But they didn’t. “Survivor” was addictively entertaining, and audiences loved-to-hate the wryly devious Richard the way they did Tony Soprano and, before him, J.R. Ewing. More than 50 million people watched the first-season finale, and “Survivor” has been on the air nearly two decades.

From Richard Hatch, we got a steady stream of Real Housewives, Kardashians, nasty judges, dating-show contestants who “didn’t come here to make friends” and, of course, Donald Trump.

Reality TV has often gotten a raw deal from critics. (Full disclosure: I still watch “Survivor.”) Its audiences, often dismissed as dupes, are just as capable of watching with a critical eye as the fans of prestige cable dramas. But when you apply its mind-set — the law of the TV jungle — to public life, things get ugly.

In reality TV — at least competition reality shows like “The Apprentice” — you do not attempt to understand other people, except as obstacles or objects. To try to imagine what it is like to be a person other than yourself (what, in ordinary, off-camera life, we call “empathy”) is a liability. It’s a distraction that you have to tune out in order to project your fullest you.

Reality TV instead encourages “getting real.” On MTV’s progressive, diverse “Real World,” the phrase implied that people in the show were more authentic than characters on scripted TV — or even than real people in your own life, who were socially conditioned to “be polite.” But “getting real” would also resonate with a rising conservative notion: that political correctness kept people from saying what was really on their minds.

Being real is not the same thing as being honest. To be real is to be the most entertaining, provocative form of yourself. It is to say what you want, without caring whether your words are kind or responsible — or true — but only whether you want to say them. It is to foreground the parts of your personality (aggression, cockiness, prejudice) that will focus the red light on you, and unleash them like weapons.

Maybe the best definition of being real came from the former “Apprentice” contestant and White House aide Omarosa Manigault Newman in her memoir, “Unhinged.” Mr. Trump, she said, encouraged people in his entourage to “exaggerate the unique part of themselves.” When you’re being real, there is no difference between impulse and strategy, because the “strategy” is to do what feels good.

This is why it misses a key point to ask, as Vanity Fair recently did after Mr. Trump’s assault on Representative Elijah E. Cummings and the city of Baltimore in July, “Is the president a racist, or does he just play one on TV?” In reality TV, if you are a racist — and reality TV has had many racists, like Katie Hopkins, the far-right British “Apprentice” star the president frequently retweets — then you are a racist and you play one on TV.

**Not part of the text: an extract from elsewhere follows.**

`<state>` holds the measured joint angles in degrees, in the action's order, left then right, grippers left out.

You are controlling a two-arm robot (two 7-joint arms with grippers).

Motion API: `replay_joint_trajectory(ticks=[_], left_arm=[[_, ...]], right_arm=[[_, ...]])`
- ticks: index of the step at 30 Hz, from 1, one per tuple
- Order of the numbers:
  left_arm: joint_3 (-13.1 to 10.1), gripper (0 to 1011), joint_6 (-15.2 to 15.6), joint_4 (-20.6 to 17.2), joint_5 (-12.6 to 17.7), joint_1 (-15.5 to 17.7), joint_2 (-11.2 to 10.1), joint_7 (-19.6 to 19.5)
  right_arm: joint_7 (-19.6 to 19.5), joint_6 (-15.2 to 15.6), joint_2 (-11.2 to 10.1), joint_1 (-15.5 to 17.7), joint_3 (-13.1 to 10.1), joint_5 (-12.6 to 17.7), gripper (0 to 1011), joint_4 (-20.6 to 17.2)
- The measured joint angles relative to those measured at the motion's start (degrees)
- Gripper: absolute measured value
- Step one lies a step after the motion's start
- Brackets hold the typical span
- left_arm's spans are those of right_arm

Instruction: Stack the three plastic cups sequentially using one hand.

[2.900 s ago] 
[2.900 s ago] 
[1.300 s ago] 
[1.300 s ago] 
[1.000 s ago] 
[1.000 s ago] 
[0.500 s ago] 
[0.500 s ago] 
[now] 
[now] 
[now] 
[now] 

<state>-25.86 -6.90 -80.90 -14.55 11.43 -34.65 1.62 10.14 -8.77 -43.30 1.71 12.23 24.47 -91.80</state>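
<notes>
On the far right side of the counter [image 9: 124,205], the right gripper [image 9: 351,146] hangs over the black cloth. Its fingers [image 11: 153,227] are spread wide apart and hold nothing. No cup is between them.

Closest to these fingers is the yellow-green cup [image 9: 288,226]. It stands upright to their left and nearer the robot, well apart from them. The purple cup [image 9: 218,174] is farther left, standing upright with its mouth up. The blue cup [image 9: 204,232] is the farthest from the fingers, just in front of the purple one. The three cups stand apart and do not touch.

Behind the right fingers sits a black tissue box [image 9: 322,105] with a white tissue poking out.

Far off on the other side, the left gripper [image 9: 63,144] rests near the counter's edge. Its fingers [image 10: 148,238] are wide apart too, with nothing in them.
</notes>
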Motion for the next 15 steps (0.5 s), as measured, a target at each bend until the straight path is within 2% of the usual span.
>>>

So if you actually want a glimpse into the mind of Donald J. Trump, don’t look for a White House tell-all or some secret childhood heartbreak. Go to the streaming service Tubi, where his 14 seasonsof “The Apprentice” recently became accessible to the public.

You can fast-forward past the team challenges and the stagey visits to Trump-branded properties. They’re useful in their own way, as a picture of how Mr. Burnett buttressed the future president’s Potemkin-zillionaire image. But the unadulterated, 200-proof Donald Trump is found in the boardroom segments, at the end of each episode, in which he “fires” one contestant.

In theory, the boardroom is where the best performers in the week’s challenges are rewarded and the screw-ups punished. In reality, the boardroom is a new game, the real game, a free-for-all in which contestants compete to throw one another under the bus and beg Mr. Trump for mercy.

There is no morality in the boardroom. There is no fair and unfair in the boardroom. There is only the individual, trying to impress Mr. Trump, to flatter Mr. Trump, to commune with his mind and anticipate his whims and fits of pique. Candidates are fired for

  • being too nice to their adversaries (weak), for
  • giving credit to their teammates, for
  • interrupting him.

The host’s decisions were often so mercurial, producers have said, that they would have to go back and edit the episodes to impose some appearance of logic on them.

What saves you in the boardroom? Fighting. Boardroom Trump loves to see people fight each other. He perks up at it like a cat hearing a can opener. He loves to watch people scrap for his favor (as they eventually would in his White House). He loves asking contestants to rat out their teammates and watching them squirm with conflict. The unity of the team gives way to disunity, which in the Trumpian worldview is the most productive state of being.

 

And America loved boardroom Trump — for a while. He delivered his catchphrase in TV cameos and slapped it on a reissue of his 1980s Monopoly knockoff Trump: The Game. (“I’m back and you’re fired!”) But after the first season, the ratings dropped; by season four they were nearly half what they were in season one.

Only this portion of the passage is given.